Napkin friends, from near and far, it’s time for napkin problem number three! If you are wondering why you’re receiving this email, you likely watched my talk on napkin math.
This weeks problem is higher level, which is different from the past few. This makes it more difficult, but I hope you enjoy it!
Napkin Problem 3
You are considering how you might implement a set-membership service. Your use-case is to build a service to filter products by particular attributes, e.g. efficiently among all products for a merchant get shoes that are: black, size 10, and brand X.
Before getting fancy, you’d like to examine whether the simplest possible algorithm would be sufficiently fast: store, for each attribute, a list of all product ids for that attribute (see drawing below). Each query to your service will take the form:
shoe AND black AND size-10 AND brand-x. To serve the query, you find the intersection (i.e. product ids that match in all terms) between all the attributes. This should return the product ids for all products that match that condition. In the case of the drawing below, only P3 (of those visible) matches those conditions.
The largest merchants have 1,000,000 different products. Each product will be represented in this naive data-structure as a 64-bit integer. While simply shown as a list here, you can assume that we can perform the intersections between rows efficiently in O(n) operations. In other words, in the worst case you have to read all the integers for each attribute only once per term in the query. We could implement this in a variety of ways, but the point of the back-of-the-envelope calculation is to not get lost in the weeds of implementation too early.
What would you estimate the worst-case performance of an average query with 4 AND conditions to be? Based on this result and your own intuition, would you say this algorithm is sufficient or would you investigate something more sophisticated?
As always, you can find resources at github.com/sirupsen/napkin-math. The talk linked is the best introduction tot he topic.

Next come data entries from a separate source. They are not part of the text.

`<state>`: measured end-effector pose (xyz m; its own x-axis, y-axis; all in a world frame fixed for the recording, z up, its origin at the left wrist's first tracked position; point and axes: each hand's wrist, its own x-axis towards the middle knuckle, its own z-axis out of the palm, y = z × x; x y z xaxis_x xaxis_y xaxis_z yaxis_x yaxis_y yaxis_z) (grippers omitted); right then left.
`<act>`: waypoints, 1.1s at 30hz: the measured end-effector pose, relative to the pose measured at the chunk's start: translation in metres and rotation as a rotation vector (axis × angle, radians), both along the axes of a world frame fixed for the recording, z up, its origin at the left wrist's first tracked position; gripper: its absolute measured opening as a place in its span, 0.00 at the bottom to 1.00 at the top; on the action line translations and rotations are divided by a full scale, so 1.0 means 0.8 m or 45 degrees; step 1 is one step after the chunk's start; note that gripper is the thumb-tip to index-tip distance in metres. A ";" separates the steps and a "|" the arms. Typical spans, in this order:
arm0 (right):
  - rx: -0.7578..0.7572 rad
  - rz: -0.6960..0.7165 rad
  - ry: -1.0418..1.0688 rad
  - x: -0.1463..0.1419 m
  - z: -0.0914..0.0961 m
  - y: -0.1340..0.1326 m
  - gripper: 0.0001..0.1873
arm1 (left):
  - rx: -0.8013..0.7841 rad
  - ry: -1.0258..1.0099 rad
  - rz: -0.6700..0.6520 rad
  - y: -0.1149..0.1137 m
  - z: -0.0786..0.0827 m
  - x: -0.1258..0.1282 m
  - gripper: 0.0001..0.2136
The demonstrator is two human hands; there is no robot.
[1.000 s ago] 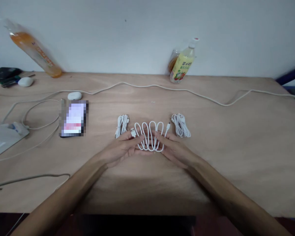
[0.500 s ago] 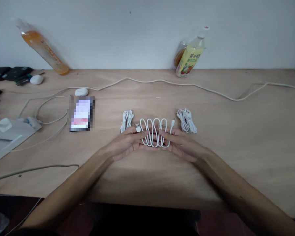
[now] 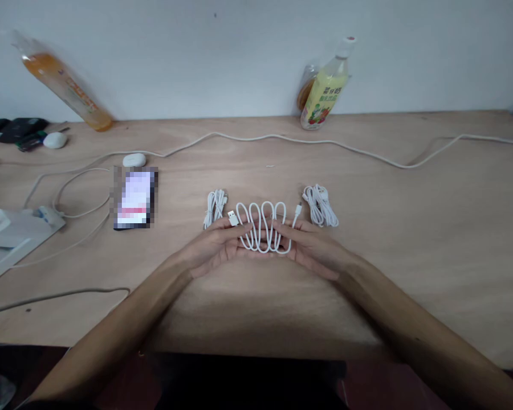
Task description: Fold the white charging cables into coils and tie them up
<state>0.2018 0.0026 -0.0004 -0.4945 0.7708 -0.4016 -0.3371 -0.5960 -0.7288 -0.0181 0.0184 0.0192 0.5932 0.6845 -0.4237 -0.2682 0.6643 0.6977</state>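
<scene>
Holding the looped white cable [image 3: 260,230] over the table [image 3: 410,245], near its front middle; our left hand [image 3: 216,242] has thumb and fingers closed on its left loops, USB-A plug [image 3: 232,217] poking out that side; our right hand [image 3: 314,242] grips the right loops likewise, small plug [image 3: 298,210] angled up; just beyond the hands we have a left cable bundle [image 3: 215,206] and a right cable bundle [image 3: 320,205]; farther left, phone [image 3: 134,199], earbud case [image 3: 134,160] just behind; near the wall, orange bottle [image 3: 66,90], yellow-labelled bottle [image 3: 324,94].
</scene>
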 end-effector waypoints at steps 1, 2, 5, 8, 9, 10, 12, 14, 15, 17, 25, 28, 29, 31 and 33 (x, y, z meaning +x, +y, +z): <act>0.017 0.003 0.009 -0.001 0.000 0.000 0.16 | 0.000 0.001 0.011 0.000 0.000 0.000 0.07; 0.034 -0.001 0.014 -0.001 -0.001 0.000 0.16 | -0.001 0.001 0.021 0.000 -0.001 0.000 0.07; 0.070 -0.038 0.003 -0.003 -0.003 -0.002 0.16 | -0.003 -0.002 0.034 -0.001 -0.001 0.000 0.08; 0.065 -0.060 -0.019 -0.005 -0.003 -0.003 0.17 | -0.012 -0.007 0.029 -0.001 -0.002 0.001 0.09; 0.061 -0.061 -0.023 -0.005 -0.002 -0.004 0.17 | -0.016 -0.006 0.028 -0.001 -0.002 0.000 0.09; 0.059 -0.058 -0.024 -0.005 -0.002 -0.004 0.17 | -0.021 -0.003 0.026 -0.002 -0.003 0.000 0.09; 0.062 -0.051 -0.026 -0.005 -0.001 -0.004 0.16 | -0.028 -0.004 0.022 -0.001 -0.002 0.000 0.09; 0.075 -0.045 -0.022 -0.003 -0.002 -0.004 0.16 | -0.036 -0.016 0.019 -0.001 -0.002 0.000 0.10; 0.079 -0.044 -0.024 -0.003 -0.002 -0.004 0.16 | -0.043 -0.029 0.013 0.000 -0.001 0.000 0.11; 0.074 -0.048 -0.047 -0.001 -0.004 -0.004 0.16 | -0.070 -0.069 -0.005 0.002 0.000 -0.001 0.12; 0.053 -0.067 0.019 -0.002 -0.005 -0.004 0.18 | -0.008 -0.032 0.059 -0.003 -0.002 -0.001 0.10; 0.027 -0.100 0.063 -0.003 -0.005 -0.004 0.18 | 0.078 0.028 0.020 -0.004 -0.003 0.001 0.12; 0.019 -0.102 0.068 -0.003 -0.005 -0.004 0.18 | 0.102 0.033 0.009 -0.004 -0.004 0.001 0.14; 0.028 -0.086 0.066 -0.004 -0.006 -0.005 0.18 | 0.134 0.032 -0.008 -0.004 -0.004 0.002 0.18; 0.085 -0.078 0.055 -0.007 -0.007 -0.006 0.16 | 0.154 0.028 -0.017 -0.004 -0.004 0.003 0.21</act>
<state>0.1966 -0.0022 -0.0059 -0.4617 0.8242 -0.3278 -0.4034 -0.5243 -0.7499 -0.0158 0.0149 0.0161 0.5941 0.7234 -0.3517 -0.2435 0.5785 0.7785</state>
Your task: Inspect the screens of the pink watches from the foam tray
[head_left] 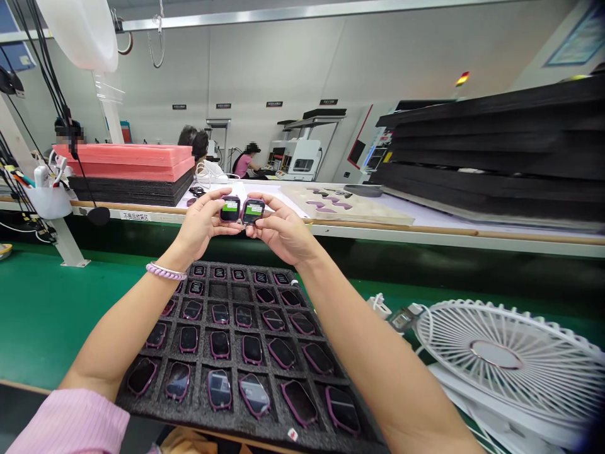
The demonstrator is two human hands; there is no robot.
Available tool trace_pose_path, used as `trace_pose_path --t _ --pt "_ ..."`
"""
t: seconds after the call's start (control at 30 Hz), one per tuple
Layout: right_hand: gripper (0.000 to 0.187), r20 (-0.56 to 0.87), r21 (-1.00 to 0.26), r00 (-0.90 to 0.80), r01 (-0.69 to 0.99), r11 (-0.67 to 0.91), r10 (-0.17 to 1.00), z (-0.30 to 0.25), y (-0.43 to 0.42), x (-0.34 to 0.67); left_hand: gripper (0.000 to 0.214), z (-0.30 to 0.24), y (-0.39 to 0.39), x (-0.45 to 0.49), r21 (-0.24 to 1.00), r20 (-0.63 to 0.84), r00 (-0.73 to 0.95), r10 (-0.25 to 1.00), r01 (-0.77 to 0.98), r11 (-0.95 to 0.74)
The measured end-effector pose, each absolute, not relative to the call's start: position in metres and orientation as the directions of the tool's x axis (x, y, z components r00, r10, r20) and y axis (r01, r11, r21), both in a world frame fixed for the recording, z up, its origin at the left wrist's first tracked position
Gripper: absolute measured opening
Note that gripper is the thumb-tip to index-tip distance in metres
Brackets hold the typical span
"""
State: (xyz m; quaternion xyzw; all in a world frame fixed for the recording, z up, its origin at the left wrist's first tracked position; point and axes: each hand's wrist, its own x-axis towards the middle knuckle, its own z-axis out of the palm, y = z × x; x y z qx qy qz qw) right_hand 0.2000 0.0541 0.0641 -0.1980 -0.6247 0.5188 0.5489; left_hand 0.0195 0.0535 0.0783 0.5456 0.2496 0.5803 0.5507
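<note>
My left hand [203, 222] is closed on a small purple-edged watch body [230, 208] with a lit screen showing a green band. My right hand [282, 231] grips a second watch body [253, 210] of the same kind. Both are raised side by side, nearly touching, above the far end of a black foam tray [236, 422]. The tray lies on the green bench below my forearms and holds several purple-edged watch bodies in its pockets, with a few pockets near the far end bare. A pale beaded bracelet [166, 272] sits on my left wrist.
A white fan [508, 362] lies flat at the right with cables [399, 315] beside it. Behind the bench runs a white shelf with pink foam sheets [127, 161] on black ones at left and stacked black foam [496, 157] at right. Other people sit far back.
</note>
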Motion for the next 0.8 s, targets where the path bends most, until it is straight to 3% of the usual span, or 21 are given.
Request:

Please reply with your answer!
Answer to Problem 2
Your SSD-backed database has a usage-pattern that rewards you with a 80% page-cache hit-rate (i.e. 80% of disk reads are served directly out of memory instead of going to the SSD). The median is 50 distinct disk pages for a query to gather its query results (e.g. InnoDB pages in MySQL). What is the expected average query time from your database?
50 * 0.8 = 40 disk reads come out of the memory cache. The remaining 10 SSD
reads require a random SSD seek, each of which will take about
100 us as per
the reference. The reference says 64
bytes, but the OS will read a full page at a time from SSD, so this will be
roughly right. So call it a lower bound of
1ms of SSD time. The page-cache
reads will all be less than a microsecond, so we won’t even factor them in. It’s
typically the case that we can ignore any memory latency as soon as I/O is
involved. Somewhere between 1-10ms seems reasonable, when you add in
database-overhead and that 1ms for disk-access is a lower-bound.